Ghost World – Daniel Clowes

I still haven’t posted my list of ‘forty books to read by the time I am forty’ yet, however if I had (well until now as I have read it) you would have seen ‘Ghost World’ by Daniel Clowes firmly placed on this list. Graphic novels are really something I have only started to truly appreciate in the last few years but Daniel Clowes ‘Ghost World’ is one of the cult graphic novels that everyone recommends I read, along with ‘Maus’ by Art Spiegelman. So when I spotted ‘Ghost World’ at the library I decided I should give it a whirl.

Jonathan Cape Publishing, paperback, 1997, graphic novel, 80 pages, borrowed from the library

‘Ghost World’ is a graphic novel centring on two best friends, Enid Coleslaw and Rebecca Doppelmeyer, who are going through their teenage years together in a small town where nothing really happens, well unless you are Enid of Becky. With their teenage cynical, nonchalant attitude they seem to somehow sense a mystery about everyone despite acting like they don’t care. Regulars at their diner become, through the girls imaginations, perverts, incestuous siblings, Satanist cult leaders and serial killers. It’s a series of chronicles of points in their friendship, originally a series in Clowes comic book series ‘Eightball’, which makes the whole of this graphic novel.

I have to admit that I am rather torn on ‘Ghost World’. Part of me thought that the book was brilliant. I really enjoyed the dark humour of the girls and how they creates such dark and wicked pasts for everyone they knew, whether they liked them or hated them, as it appealed to my sense of humour. I also really liked the dynamic between the girls which Clowes creates and the way in which he looks at how their friendship alters as their hormones do. Clowes creates a very believable relationship between them as boys, other friendships and college threaten to tear them apart.

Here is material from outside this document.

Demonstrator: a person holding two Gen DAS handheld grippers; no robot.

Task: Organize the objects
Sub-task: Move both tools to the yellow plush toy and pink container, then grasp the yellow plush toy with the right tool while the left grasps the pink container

Is it patronising to say I thought this was particularly well done as Clowes is not and, as far as I know, has never been a teenage girl.

So where did it go wrong? Well overall it didn’t. I enjoyed reading ‘Ghost World’ in a single hour long sitting. The problem was as soon as I put it down after finishing it my feeling was ‘well that was ok then’ yet really, especially after all the hype from people who know graphic novels and comic books. I was expecting the book to come to life more as other graphic novels I have read in the past have like ‘Fun Home’ or ‘Blankets’. This did feel like a comic, rather than a fully formed graphic novel. That isn’t meant to be a slight as I love reading Batman comics etc, I just didn’t think ‘Ghost World’ had the depth I was expecting and hoped for, the more I thought about it the more it seemed a tale of two rather angry girls who cynically saw the worst in everyone and liked to swear a lot, gossip and talk about sex.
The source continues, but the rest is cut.